Here the ceilings have weeping stains from leaking roofs, smashed windows stay unrepaired, linoleum in wards peel off the floors, doors lie where they came off their hinges, stacked gurneys pile up on a patch of overgrown grass and leaking pipes create permanent swamps. Patients stand in queues, there are no benches or chairs for more than about the first dozen people in the queue.

This is the Piet Retief Hospital’s wellness clinic where 9 000 people are enrolled for ARV treatment. It’s also where the national priority programmes dealing with TB, STIs, male medical circumcision and cervical cancer screening are dealt with. MDR-TB patients and patients sick from defaulting on their ARV treatment are hospitalised here.

Something went wrong with the stats and the planning nine years ago as the new hospital was being built – that disconnect between the Public Works Department and the Department of Health. The bed numbers were downgraded from 240 to 179 and in reality only about 145 beds are currently usable, says outgoing hospital CEO Deon Swigelaar.

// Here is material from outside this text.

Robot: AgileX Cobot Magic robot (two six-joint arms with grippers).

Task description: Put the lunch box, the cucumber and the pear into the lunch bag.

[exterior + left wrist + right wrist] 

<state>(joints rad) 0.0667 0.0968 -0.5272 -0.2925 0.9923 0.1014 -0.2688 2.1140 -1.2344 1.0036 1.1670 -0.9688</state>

The mess up in the numbers mean the wellness clinic could not be absorbed into the new hospital.

The old hospital as wellness clinic, was always meant to be a temporary measure, but it hasn’t turned out that way. “We have a ticking time bomb on our hands,” admits Swigelaar of the old hospital still running as the heart of the hospital, while the new hospital is underutilised.

As his five-year tenure as CEO comes to an end, he has his first meeting with a Treatment Action Campaign (TAC) representative at the hospital. He acknowledges that the biggest failing has been the lack of real communication between people’s needs and what is delivered to them.

“The problem is that we are not asking people what they need, we are just assuming that we’re doing the right thing from head office or from sitting in our boardrooms,” he says. It also comes down to what Swigelaar calls a lack of administrative will, lack of commitment to the job, bureaucracy, limited powers for administrators at a district and provincial level, silo mentality between departments and a lack of continuity in leadership. It translates to the hospital not being able to directly employ staff above a certain payscale, unfilled vacancies or people expected to fill in in acting capacities, and even the lack of buy-in from staff to alter their work hours to accommodate things like voluntary medical male circumcision procedures for school boys over weekends. (Piet Retief Hospital has the capacity to perform about 300 voluntary male medical circumcision procedures a month, its current count is around 30) or the fact that patients seen by doctors at the old hospital must collect medicines at the pharmacy at the new hospital and are then required to walk back to the old hospital to drop off their files.

“Your confidentiality does go out of the door if you are walking around with your file in your hand, and if you are ill you don’t want to be walking between the two hospitals,” says Swigelaar. He adds: “I wish that we could have met before,” he says of working with the TAC in the district. “We all want the same the results at the end of the day,” he says.

The region has also seen three MECs for health in one year, seven HODs in 15 years, which means a lack of continuity and institutional memory in dealing with health in the province.

The reality doesn’t add up to what’s touted as success stories for the district. Statistics and data stand for little when people are not getting the care they need and they have no way to change the status quo. The ticking time bomb Swigelaar speaks of is what’s real and it should be a loud enough wake-up call.